Sunday, May 13, 2012

Walking In My Mother's Shoes

She told us that she couldn't even afford to buy a pencil, and she had only one exercise book for all the subjects that she needed to learn in school. She went to school with no shoes on, her family was too poor.

She was poor, her family was poor, but she wasn't a poor student as far as academic was concerned. She was the best student in her school. After sitting for one of the big exams of her time, her parents asked her not to go to school because they needed her to help work on the paddy field. Awareness about the importance of education was apparently still very low during those years, especially when it concerned girls and women.

Despite all the hardships, this very strong lady from Dagang Tanah Village, Duvanson in Putatan managed to finish school and got a job as a primary school teacher. Her first posting was in Andrassy Primary School in Tawau, where she met her future husband who was an estate supervisor at the same place. The estate supervisor was my father, the young lady teacher - my mother.
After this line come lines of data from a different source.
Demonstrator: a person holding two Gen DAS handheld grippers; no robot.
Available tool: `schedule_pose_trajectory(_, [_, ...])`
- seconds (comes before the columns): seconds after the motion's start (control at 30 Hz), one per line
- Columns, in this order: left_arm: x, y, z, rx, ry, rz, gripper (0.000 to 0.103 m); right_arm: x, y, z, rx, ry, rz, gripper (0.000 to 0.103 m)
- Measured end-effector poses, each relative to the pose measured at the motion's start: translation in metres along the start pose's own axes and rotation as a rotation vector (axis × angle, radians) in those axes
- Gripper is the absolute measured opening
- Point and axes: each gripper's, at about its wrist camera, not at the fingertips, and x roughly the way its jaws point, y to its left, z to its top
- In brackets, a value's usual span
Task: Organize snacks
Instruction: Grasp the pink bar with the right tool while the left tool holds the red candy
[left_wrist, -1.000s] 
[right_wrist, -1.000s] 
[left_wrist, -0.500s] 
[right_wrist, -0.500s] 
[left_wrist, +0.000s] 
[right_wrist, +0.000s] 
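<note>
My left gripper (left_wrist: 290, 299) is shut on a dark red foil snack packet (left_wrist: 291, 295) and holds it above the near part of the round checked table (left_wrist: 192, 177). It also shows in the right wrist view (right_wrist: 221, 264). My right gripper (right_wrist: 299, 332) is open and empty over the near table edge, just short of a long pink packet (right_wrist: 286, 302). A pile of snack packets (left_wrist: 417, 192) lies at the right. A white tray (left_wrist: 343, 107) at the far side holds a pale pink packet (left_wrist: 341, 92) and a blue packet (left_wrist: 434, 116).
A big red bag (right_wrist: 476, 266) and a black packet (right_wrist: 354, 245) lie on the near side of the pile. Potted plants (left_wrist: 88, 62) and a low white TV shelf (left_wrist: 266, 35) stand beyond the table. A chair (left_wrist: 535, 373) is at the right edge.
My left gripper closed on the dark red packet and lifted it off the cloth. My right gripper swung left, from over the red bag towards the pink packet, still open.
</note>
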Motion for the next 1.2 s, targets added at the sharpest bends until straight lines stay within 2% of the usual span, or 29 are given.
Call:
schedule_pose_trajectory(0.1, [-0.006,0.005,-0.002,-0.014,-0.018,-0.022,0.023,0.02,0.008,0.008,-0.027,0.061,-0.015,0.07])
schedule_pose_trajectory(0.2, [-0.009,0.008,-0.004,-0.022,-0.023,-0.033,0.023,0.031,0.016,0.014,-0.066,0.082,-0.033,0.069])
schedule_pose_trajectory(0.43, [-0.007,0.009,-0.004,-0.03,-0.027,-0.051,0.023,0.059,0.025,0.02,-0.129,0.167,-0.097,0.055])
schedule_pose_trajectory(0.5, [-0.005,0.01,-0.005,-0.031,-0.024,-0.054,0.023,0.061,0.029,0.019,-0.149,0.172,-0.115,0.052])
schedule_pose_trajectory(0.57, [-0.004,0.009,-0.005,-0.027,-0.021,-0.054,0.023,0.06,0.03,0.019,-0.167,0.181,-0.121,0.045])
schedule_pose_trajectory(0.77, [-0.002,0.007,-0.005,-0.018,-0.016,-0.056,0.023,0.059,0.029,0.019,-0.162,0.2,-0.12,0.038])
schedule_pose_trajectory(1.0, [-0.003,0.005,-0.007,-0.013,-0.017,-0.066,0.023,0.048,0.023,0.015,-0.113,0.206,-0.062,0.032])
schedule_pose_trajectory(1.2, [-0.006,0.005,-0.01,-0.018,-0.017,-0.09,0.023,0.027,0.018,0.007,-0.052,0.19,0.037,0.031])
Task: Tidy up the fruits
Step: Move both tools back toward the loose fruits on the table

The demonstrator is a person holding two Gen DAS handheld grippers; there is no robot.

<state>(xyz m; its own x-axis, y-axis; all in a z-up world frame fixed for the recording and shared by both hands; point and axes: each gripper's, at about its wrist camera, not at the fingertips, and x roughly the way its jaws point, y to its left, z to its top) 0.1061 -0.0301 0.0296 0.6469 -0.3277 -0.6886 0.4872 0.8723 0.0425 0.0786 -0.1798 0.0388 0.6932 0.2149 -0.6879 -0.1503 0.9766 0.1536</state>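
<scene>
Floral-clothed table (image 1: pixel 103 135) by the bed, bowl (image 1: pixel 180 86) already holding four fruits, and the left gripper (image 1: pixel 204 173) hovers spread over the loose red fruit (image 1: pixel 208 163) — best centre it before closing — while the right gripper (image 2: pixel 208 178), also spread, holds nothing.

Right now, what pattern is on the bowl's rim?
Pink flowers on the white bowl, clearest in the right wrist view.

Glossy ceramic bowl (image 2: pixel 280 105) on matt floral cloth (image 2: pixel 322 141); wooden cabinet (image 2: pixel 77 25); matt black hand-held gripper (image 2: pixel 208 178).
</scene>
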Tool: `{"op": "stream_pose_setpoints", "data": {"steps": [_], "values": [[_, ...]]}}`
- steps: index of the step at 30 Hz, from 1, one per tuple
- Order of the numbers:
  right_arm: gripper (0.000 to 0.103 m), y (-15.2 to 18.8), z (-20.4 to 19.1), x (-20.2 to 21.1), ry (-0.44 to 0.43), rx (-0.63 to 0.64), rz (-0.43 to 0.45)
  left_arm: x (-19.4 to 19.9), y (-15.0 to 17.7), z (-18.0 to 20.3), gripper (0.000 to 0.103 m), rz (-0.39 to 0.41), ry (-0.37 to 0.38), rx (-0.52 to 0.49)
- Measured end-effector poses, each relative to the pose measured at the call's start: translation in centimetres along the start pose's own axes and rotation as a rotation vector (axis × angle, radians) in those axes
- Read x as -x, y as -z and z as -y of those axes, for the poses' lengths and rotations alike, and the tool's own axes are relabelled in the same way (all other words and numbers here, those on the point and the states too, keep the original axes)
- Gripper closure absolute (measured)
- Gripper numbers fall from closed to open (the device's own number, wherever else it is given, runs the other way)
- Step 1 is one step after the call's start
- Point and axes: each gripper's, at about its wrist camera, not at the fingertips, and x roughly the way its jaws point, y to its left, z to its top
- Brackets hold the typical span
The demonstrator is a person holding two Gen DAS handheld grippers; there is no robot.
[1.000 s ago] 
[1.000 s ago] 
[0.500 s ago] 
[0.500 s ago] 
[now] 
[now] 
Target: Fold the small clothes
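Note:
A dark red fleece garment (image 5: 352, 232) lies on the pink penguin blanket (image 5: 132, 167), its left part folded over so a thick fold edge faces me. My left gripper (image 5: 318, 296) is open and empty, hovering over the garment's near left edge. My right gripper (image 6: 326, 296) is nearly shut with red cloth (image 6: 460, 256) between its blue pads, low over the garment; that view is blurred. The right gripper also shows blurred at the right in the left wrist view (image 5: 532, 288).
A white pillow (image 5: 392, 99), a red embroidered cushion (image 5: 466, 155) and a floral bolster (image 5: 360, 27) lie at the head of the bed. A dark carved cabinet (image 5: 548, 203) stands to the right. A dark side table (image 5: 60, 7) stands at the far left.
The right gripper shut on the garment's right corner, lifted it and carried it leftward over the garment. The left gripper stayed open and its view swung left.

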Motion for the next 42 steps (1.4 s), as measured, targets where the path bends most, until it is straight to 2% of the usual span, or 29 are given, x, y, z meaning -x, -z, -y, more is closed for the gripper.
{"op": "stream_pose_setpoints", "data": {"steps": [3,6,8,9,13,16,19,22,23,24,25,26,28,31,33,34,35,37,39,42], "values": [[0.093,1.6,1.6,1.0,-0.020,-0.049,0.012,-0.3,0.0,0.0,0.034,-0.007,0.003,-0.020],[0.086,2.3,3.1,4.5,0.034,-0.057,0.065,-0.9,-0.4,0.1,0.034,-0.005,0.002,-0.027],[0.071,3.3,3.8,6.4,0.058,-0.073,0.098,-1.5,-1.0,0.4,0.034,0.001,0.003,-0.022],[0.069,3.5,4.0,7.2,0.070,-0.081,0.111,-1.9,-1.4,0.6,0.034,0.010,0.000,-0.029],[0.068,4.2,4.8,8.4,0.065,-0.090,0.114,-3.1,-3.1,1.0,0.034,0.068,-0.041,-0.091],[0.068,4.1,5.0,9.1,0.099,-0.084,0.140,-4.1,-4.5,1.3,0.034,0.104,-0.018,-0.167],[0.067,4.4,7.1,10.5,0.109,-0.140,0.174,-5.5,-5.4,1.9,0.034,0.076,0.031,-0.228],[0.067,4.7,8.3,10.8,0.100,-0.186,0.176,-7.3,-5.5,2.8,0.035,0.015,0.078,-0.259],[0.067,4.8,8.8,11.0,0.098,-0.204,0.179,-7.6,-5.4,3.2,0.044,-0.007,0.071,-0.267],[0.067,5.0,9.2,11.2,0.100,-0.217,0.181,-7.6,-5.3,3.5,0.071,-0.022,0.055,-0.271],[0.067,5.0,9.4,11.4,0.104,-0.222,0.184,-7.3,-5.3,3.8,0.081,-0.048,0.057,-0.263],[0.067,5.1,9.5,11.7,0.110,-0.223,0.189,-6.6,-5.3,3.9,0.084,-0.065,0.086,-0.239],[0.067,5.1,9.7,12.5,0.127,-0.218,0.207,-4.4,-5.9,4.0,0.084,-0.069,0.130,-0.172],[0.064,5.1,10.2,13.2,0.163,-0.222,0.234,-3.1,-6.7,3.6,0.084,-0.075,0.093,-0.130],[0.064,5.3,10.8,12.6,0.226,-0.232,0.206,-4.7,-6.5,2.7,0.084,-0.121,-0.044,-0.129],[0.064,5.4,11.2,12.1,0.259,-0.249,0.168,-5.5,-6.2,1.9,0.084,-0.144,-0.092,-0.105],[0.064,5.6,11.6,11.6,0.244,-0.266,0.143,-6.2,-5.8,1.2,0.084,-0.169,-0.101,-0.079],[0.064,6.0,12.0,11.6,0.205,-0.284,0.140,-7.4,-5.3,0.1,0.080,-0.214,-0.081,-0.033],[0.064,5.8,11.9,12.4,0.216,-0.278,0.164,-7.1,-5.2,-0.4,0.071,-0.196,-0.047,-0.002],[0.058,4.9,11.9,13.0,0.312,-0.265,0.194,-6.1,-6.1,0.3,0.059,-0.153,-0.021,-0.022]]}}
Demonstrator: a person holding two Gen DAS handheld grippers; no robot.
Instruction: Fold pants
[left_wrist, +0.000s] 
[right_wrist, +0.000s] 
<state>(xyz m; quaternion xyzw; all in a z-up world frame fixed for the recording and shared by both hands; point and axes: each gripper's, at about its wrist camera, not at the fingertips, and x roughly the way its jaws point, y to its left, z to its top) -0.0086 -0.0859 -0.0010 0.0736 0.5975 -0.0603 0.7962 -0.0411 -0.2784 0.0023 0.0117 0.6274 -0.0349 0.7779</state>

Now as a teacher myself, I always try my very best to look out for students who might be facing the same fate and endure the same hardship as my mother. Sometimes, it's easy to overlook students who might not be able to impress you academically because they can't write properly due to a pencil that's too short because it has been sharpened a hundred times, or students who are not able to hand in the homework you've given them because the only exercise book that they own has been handed to the teacher of other subjects. I've had students like her, I've taught them, and I knew their backgrounds. My heart is deeply touched by my mother's story.

One of my mother's childhood stories that I find most memorable is the story about her pair of new shoes. She had been attending school bare-footed for years. Then, some very important minister came to visit her hometown and all school children were to rally around the town to welcome this important minister. My mother's teacher told her: "Get yourself a pair of shoes. You can't welcome the minister with no shoes on." So my mother went back and told her parents, and her parents bought her a pair of new shoes, a pair of  simple plastic shoes. I imagined it must have burned a huge hole in my mother's parent's wallet.

The school's contingent that consisted of school children and teachers had to walk to get to the town. My mother was very proud of her new shoes, it was the first pair of shoes she had on in years. She walked very carefully in those shoes, very afraid to stumble on big rocks or step on a puddle in fear that it might get damaged.

Then they arrived at the bridge. The bridge was an old one, with holes and broken planks. My mother remembered her parents' advice: "Take good care of your shoes." She took them off, and held them tightly with both hands.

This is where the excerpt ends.